Repeat the entire listing exactly. Omit all pictures.

=== Input data ===

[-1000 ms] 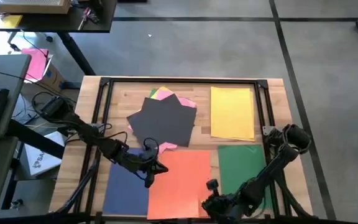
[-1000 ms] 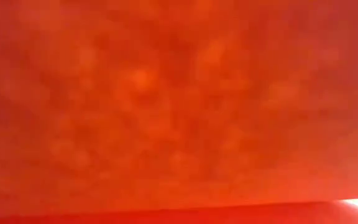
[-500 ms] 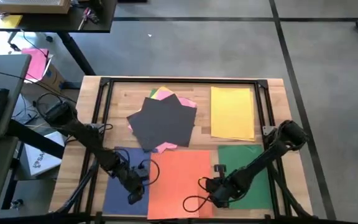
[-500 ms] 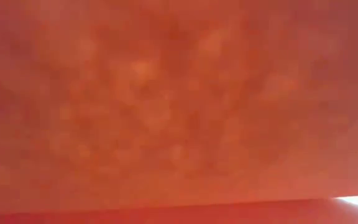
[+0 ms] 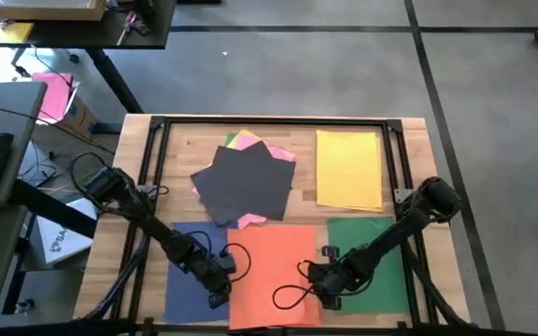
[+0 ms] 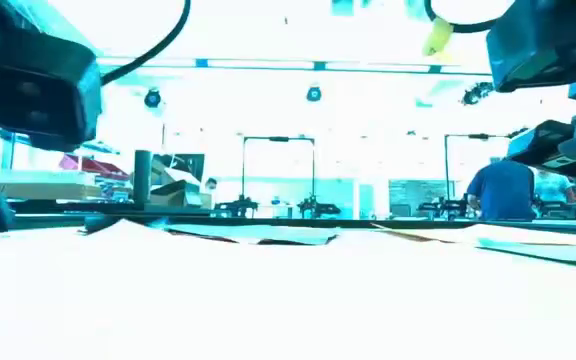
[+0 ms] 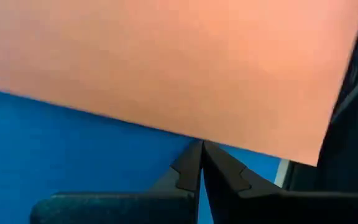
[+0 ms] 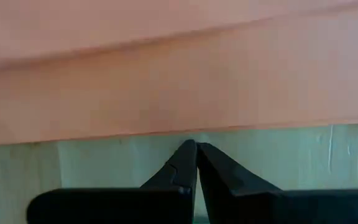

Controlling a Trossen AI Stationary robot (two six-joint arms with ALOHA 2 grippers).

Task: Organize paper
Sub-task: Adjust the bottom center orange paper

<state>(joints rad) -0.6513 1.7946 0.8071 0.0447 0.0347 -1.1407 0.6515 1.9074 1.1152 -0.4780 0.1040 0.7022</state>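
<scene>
The orange sheet (image 5: 274, 275) lies near the table's front edge, between the blue sheet (image 5: 192, 280) and the green sheet (image 5: 374, 261). My left gripper (image 5: 219, 283) is shut at the orange sheet's left edge and my right gripper (image 5: 319, 287) is shut at its right edge. Farther back, the yellow sheet (image 5: 348, 168) lies flat. A dark grey sheet (image 5: 246, 182) tops a skewed pile with pink, yellow and green corners showing. My left gripper (image 7: 201, 148) has its shut fingertips on the orange sheet's left edge (image 7: 191, 134), which lies over the blue sheet (image 7: 73, 155). The fingers come low from the table's left. My right gripper (image 8: 193, 146) has its shut fingertips on the orange sheet's right edge (image 8: 188, 132), over bare wood. The fingers come low from the table's right.
A black frame (image 5: 269, 121) runs around the table's working area. Cables loop over the orange sheet beside both grippers. Desks, a keyboard and a box stand beyond the table's left edge. People show far off in the room in the low view.
My left gripper has gone toward the near edge and settled at the orange sheet's left edge. My right gripper has gone a little away from the near edge along the sheet's right edge. The orange that filled the low view has cleared out of it.
</scene>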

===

__Exercise solution__:
[-1000 ms] 
[-1000 ms] 
[-500 ms] 
[-500 ms] 
[+0 ms] 
[+0 ms] 
[+0 ms] 
[+0 ms] 

Controlling a Trossen AI Stationary robot (two six-joint arms with ALOHA 2 grippers).

Task: Organize paper
Sub-task: Adjust the bottom center orange paper

<state>(joints rad) -0.6513 1.7946 0.8071 0.0447 0.0347 -1.1407 0.6515 1.9074 1.1152 -0.4780 0.1040 0.7022</state>
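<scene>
The orange sheet (image 5: 274, 275) lies near the table's front edge, between the blue sheet (image 5: 192, 280) and the green sheet (image 5: 374, 261). My left gripper (image 5: 219, 283) is shut at the orange sheet's left edge and my right gripper (image 5: 319, 287) is shut at its right edge. Farther back, the yellow sheet (image 5: 348, 168) lies flat. A dark grey sheet (image 5: 246, 182) tops a skewed pile with pink, yellow and green corners showing. My left gripper (image 7: 201, 148) has its shut fingertips on the orange sheet's left edge (image 7: 191, 134), which lies over the blue sheet (image 7: 73, 155). The fingers come low from the table's left. My right gripper (image 8: 193, 146) has its shut fingertips on the orange sheet's right edge (image 8: 188, 132), over bare wood. The fingers come low from the table's right.
A black frame (image 5: 269, 121) runs around the table's working area. Cables loop over the orange sheet beside both grippers. Desks, a keyboard and a box stand beyond the table's left edge. People show far off in the room in the low view.
My left gripper has gone toward the near edge and settled at the orange sheet's left edge. My right gripper has gone a little away from the near edge along the sheet's right edge. The orange that filled the low view has cleared out of it.
</scene>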

The exercise requires nothing further.